As the authors write in the abstract, "Results suggest that the economies of middle income countries that focus their academic efforts in selected areas of applied knowledge grow slower than countries which invest in general basic sciences."

Developing countries expend more resources combating disease and hunger, so investing in medical and ag research makes sense. The RCA, then, reflects that in its effort to describe a country's current and future prosperity. It also describes the fact that rich nations, which can afford more R&D, can keep accumulating wealth faster, while poor ones grow more slowly.

But the RCA also describes the middle income countries that experienced explosive growth over the last ten years. Countries like Kazakhstan, Russia, Azerbaijan, and China all invested heavily in material science research, and each grew like crazy since the turn of the century:

Now, there's a pretty clear reason why this is—all of the above, with the exception of China, are focusing their economies on resource extraction. So you need to invest in material sciences and chemistry to pull out oil, coal and gas effectively.

And it helps explain the paper's first conclusion, that "the economic growth of middle income countries can be predicted with high accuracy by looking at their relative academic productivity in physical sciences and engineering."

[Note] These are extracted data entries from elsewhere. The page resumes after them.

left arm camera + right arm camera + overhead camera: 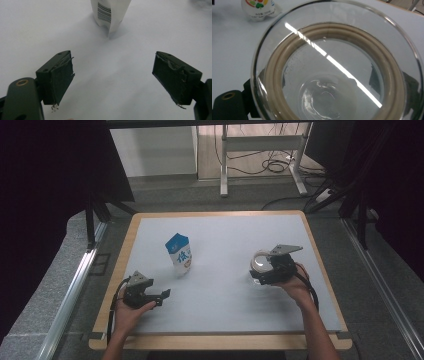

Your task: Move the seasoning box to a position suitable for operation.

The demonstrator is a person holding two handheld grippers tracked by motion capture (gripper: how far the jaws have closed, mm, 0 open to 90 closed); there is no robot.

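So far the right gripper [261,270] clasped the round clear glass lid with its beige seal ring [332,65], while the left gripper [162,297], fingers [58,77] spread and empty, faced the blue-and-white carton [179,254] at twelve o'clock, not yet reached.

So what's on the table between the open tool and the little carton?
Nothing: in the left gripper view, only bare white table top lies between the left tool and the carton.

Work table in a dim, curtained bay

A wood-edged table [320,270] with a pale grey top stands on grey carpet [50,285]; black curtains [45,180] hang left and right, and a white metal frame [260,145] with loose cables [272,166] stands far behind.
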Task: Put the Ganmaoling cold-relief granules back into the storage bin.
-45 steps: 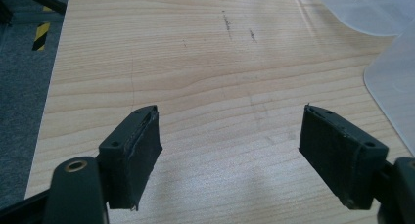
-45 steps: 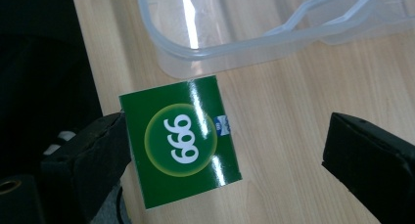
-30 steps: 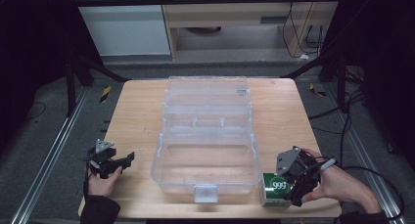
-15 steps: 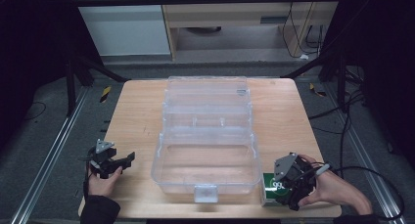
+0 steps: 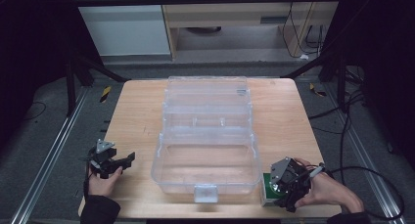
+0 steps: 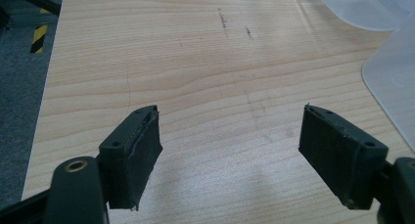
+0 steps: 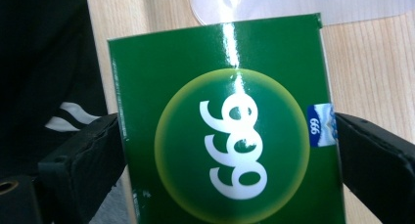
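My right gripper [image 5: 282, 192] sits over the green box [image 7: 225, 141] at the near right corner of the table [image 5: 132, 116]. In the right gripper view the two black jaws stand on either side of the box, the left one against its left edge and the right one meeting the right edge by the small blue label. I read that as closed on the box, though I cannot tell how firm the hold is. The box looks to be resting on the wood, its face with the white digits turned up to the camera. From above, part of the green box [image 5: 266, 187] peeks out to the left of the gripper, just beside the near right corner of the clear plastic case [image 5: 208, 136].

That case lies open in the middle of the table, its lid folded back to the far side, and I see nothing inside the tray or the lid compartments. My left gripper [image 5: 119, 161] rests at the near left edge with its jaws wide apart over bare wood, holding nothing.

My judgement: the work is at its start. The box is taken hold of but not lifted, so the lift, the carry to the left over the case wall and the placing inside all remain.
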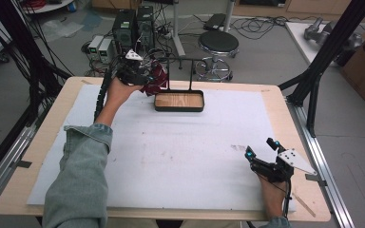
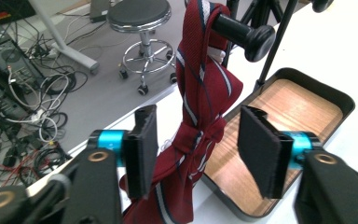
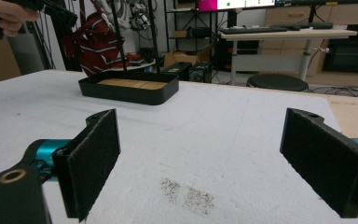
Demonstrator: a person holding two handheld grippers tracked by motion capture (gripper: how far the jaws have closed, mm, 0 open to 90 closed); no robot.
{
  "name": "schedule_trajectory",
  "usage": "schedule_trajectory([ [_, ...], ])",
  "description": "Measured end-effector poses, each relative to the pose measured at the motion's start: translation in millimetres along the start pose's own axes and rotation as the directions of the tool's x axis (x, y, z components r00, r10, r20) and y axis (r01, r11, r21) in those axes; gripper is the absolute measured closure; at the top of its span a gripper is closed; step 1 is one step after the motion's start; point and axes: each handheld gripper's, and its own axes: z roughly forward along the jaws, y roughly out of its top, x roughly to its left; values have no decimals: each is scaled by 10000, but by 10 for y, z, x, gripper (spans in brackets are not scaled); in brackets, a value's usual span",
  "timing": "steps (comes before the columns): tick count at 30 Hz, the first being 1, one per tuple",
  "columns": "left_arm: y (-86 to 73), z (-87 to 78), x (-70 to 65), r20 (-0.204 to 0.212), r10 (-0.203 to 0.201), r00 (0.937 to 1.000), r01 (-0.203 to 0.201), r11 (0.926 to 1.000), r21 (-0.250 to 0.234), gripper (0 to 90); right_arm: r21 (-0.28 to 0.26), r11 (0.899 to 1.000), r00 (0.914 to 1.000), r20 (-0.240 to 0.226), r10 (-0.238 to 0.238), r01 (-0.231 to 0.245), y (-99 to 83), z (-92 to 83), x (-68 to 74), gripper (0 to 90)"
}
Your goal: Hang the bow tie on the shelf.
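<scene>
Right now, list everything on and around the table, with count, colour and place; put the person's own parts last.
Tie: one, dark red with pale stripes, draped over the rack's left end.
Rack: one, black, rising from the tray.
Tray: one, black with wood floor, table's far middle.
Table: one, white sheet over pale wood.
Stool: one, black and chrome, on the floor beyond.
Left gripper: open, jaws either side of the tie.
Right gripper: open, near right of the table.

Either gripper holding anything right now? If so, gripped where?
Nothing held. The left gripper is open, its pads either side of the red striped tie draped over the black rack bar, not clamped. The right gripper is open over the white table cover.
</scene>
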Motion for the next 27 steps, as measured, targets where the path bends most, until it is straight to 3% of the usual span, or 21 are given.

But it takes more than resource extraction to sustain growth, of course. Science education helps diversify the economy, by improving product and service offerings. Interestingly, researchers also found that "No country with exclusive preferential investment in technology, without investment in basic science, achieved relatively high economic development." No jumping the gun, then. Tech hubs and mini-Silicon Valley's aren't going to cut it; if these researchers are right, basic science education is still the key to a robust economy.

All told, it makes for an interesting entry into the 'evaluation of nation-states' game; science surely undergirds the foundation of any modern economy, so it makes sense to analyze a states' competitiveness using it as a central metric. It should also send a powerful signal to nations looking to speed their economic development: do science.